Yer meselesi mekândan ibaret değil. Kelime önce zihinde kendine yer bulur, ardından kalpte. Çünkü bir ihtiyaç olduğuna inanmak lazımdır.

Davanın ağırlığını her bünye taşıyamıyor.

Her türlü çileyi, cefayı, kederi, hasreti, müebbetin sonundaki vuslatı, bedeli ödenmiş huzuru, boyun borcunu anlatmaya kâfi gelen “dava”, Türkiye’nin yakın tarihindeki hak mücadelesini simgeler. Rehavete bakıp aldanmamak lazımdır. Mücadele hiç bitmez.

Bu kadar çok zikredilmesine bakmayın, davayı yüreğinde taşıyabilenlerin çoğu göçüp gitmiştir, umulur ki Hakk’a kavuşmuştur.

Zamanın, mekânın, niyetlerin ve sebeplerin ifaya uygunluğu mühim. Dava, hangi kötü şartlarda zikredildi ki bu kadar örselendi? Hangi niyetlere alet edildi ki ağırlığını yitirdi? Hâlâ kimileri için başköşede; ama ne oldu da çoğunluğun anmaktan kaçınacağı, “geç bunları” diyeceği kadar arası açıldı?

Öyleyse bu kelimeyi doğru yerde, doğru şekilde söyleyerek ağırlığını hissettirmiş kök durumlarla, öncü şahsiyetlerle daha çok hemhâl olmak lazım.

Şule Yüksel Şenler Vakfı’nın düzenlediği, Cumhurbaşkanımız Recep Tayyip Erdoğan’ın katılımıyla gerçekleşen "Şule: 28 Şubat Özel Programı"nda “Şule” belgeselini izledik. O esnada zihnime hücum eden binlercesinin arasından su yüzüne çıkan kelime “dava” oldu.

Çünkü davayı bünyesinde ve yüreğinde taşıyabilenlerden biridir Şule Yüksel Şenler.

Süs ve lüks çağına uyak yaşayanların anlayamayacağı kadar sade, bariz, sarih ve sahih bir “dil”le taşımıştır davayı.

Söyledi, yazdı, umudunu ve mücadelesini miras bıraktı. İbretlik, imrendiren bir hayat…

Şule Hanım, çağımızın Müslüman kimliğinin yüzakı olarak, mümin bir hanımefendi düsturuyla yaşadı. Akıntıya kürek çektiği hâlde, bunu yükseliş malzemesi yapmaması, davasına tutunuşu, vakarı, istikrarı ve istikamet titizliği duruşunu netleştirdi; onu Türkiye tarihine nakşetti, hüsnü misal bir şahsiyete dönüştürdü.

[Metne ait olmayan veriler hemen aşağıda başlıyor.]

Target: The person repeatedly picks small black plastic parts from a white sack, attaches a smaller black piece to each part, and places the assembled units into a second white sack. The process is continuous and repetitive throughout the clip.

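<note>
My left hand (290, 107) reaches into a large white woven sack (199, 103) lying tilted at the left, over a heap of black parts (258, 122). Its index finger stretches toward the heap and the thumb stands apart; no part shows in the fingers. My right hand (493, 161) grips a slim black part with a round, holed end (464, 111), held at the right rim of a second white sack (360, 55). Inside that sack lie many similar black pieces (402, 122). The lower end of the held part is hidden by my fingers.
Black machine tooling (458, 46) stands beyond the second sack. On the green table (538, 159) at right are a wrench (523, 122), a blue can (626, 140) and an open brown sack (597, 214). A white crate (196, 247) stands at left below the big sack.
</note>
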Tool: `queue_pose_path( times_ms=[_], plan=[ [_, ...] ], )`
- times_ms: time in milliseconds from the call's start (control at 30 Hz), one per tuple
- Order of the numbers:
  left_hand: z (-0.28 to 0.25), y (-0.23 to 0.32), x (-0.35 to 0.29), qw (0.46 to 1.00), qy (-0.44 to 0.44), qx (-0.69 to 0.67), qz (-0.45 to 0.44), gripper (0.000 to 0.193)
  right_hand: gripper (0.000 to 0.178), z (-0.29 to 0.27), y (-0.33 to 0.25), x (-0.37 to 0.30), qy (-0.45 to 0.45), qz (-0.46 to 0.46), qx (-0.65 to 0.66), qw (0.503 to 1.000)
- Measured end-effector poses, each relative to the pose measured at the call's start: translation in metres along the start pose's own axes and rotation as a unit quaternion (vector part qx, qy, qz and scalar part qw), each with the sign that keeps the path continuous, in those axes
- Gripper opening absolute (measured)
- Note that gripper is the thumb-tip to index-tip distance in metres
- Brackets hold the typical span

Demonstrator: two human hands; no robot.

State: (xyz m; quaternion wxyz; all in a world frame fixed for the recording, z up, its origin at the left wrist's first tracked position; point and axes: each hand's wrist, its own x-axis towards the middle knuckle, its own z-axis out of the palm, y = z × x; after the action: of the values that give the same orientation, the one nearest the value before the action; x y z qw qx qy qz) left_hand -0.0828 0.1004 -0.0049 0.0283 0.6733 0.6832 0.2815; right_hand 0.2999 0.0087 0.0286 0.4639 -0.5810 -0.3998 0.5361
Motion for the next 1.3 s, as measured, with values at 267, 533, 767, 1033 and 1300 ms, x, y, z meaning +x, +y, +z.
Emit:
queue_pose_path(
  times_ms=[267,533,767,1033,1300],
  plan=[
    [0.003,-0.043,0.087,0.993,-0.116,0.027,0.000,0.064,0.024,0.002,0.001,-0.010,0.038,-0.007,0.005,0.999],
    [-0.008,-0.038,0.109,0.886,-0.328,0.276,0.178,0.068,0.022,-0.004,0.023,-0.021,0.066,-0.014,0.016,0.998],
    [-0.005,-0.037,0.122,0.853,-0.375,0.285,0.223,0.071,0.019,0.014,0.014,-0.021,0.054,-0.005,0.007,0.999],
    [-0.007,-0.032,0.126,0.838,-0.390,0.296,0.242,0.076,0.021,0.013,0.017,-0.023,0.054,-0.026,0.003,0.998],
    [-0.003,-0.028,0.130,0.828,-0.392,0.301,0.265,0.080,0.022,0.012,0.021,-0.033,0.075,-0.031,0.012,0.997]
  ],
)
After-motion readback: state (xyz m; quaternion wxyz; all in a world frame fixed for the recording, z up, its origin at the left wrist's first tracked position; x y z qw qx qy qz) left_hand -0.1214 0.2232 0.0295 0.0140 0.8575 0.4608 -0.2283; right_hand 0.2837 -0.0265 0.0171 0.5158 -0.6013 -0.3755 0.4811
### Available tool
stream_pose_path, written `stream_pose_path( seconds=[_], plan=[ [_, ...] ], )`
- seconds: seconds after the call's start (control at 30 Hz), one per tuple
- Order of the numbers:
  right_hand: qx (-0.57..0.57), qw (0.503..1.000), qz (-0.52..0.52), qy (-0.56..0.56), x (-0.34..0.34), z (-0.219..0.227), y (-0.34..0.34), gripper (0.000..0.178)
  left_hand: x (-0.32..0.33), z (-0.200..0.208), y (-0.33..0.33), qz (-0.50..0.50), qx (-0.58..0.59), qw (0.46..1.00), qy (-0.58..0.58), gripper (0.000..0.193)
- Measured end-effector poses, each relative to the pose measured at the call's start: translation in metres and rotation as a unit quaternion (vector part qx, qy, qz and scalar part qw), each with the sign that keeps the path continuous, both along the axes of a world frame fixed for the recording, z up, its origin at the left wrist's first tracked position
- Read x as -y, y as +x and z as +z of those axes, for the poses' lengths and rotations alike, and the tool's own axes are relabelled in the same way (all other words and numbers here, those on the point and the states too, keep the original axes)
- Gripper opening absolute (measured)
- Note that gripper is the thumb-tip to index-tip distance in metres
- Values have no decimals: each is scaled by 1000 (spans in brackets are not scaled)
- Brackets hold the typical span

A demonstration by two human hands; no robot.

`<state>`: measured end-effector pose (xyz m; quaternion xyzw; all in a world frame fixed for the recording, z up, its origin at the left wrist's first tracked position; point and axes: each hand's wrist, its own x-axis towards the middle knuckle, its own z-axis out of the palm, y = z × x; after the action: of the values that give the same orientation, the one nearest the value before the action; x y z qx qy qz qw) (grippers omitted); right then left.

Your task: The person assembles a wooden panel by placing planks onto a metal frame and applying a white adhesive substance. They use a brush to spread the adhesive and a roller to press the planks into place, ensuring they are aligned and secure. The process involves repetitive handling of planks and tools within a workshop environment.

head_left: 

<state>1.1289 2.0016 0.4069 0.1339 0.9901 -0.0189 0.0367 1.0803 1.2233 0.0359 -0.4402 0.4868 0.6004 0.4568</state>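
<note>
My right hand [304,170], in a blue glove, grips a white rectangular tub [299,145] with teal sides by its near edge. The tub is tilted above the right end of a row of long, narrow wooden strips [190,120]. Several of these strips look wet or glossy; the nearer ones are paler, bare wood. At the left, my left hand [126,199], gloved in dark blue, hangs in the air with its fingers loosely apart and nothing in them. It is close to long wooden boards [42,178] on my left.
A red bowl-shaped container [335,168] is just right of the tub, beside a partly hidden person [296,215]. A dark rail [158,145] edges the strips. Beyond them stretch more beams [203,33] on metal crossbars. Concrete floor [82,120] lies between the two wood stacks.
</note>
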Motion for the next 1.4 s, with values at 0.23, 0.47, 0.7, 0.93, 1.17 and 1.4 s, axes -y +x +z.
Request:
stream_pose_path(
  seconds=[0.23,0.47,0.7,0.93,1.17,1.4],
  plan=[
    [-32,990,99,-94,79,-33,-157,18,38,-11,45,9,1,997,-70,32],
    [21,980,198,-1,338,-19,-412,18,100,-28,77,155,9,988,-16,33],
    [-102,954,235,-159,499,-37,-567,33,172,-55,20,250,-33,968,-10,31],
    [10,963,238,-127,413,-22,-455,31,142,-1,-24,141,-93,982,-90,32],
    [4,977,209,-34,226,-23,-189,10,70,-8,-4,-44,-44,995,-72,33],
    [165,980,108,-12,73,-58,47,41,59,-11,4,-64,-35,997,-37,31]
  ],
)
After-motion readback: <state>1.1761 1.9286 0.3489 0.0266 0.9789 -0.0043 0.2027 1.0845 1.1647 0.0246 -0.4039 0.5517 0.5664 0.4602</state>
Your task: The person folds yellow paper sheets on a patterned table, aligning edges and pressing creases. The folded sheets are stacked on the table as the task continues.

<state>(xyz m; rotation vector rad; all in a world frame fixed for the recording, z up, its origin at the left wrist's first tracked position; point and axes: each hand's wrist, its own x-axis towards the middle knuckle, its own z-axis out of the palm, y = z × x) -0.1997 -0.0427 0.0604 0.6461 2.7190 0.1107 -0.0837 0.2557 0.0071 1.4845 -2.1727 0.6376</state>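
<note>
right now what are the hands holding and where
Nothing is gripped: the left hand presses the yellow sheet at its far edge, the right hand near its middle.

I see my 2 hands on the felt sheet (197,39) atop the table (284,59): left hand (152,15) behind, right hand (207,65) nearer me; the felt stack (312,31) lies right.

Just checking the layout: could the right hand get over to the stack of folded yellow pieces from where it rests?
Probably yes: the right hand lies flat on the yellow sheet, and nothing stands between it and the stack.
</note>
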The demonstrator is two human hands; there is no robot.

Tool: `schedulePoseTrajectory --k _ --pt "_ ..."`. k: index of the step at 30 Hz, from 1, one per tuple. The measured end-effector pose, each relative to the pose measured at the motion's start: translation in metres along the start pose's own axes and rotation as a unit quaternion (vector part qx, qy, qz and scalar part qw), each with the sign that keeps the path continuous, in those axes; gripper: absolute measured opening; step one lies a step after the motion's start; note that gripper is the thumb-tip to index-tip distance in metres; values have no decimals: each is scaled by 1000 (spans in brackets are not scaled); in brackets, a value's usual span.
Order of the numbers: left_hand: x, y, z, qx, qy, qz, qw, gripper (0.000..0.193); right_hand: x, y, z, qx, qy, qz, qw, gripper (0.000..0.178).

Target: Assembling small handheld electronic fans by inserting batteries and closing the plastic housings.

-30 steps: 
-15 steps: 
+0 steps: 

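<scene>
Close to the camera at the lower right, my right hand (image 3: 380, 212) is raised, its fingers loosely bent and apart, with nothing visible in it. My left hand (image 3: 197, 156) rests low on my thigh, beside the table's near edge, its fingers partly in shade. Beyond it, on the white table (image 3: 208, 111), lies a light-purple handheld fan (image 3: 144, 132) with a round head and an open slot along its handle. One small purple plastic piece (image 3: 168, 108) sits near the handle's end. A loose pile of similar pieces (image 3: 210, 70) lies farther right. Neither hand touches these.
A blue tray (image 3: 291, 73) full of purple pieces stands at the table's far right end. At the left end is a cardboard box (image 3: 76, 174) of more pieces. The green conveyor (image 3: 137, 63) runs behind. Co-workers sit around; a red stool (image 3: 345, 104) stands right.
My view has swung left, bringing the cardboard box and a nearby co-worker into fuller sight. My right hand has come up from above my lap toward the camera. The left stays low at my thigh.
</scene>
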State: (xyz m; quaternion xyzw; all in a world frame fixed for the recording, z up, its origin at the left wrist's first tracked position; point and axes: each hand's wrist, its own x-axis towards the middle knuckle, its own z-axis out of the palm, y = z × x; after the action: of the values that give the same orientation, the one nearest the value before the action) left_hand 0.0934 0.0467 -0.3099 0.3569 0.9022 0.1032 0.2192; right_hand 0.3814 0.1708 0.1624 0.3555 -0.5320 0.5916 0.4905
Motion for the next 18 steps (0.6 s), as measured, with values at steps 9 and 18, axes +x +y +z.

28 Şubat ile Şule Yüksel Şenler isminin yan yana gelmesi, onun ömrünü vefa ettiği mücadeleyi daha da anlamlı kılıyor. Davayı sahiplenişine dair tanıklığımız ibret için bize yeter.

“Şule” belgeseline ve programa emeği geçenlerden, başta Şule Yüksel Şenler Vakfı yöneticileri ve vesileler olmak üzere Allah razı olsun. Dileriz ki vakfın faaliyetleri bereketlenerek ve çoğalarak sürsün, hayra vesile olsun.

Rabbim bizleri Şule Hanım’ın mücadelesine ve mirasına layık etsin. Âmin.

***

Künye: Şule (Şûle); ateş alevi, alev, yalım, ışık, parıltı anlamlarına gelir (Kubbealtı Lugatı).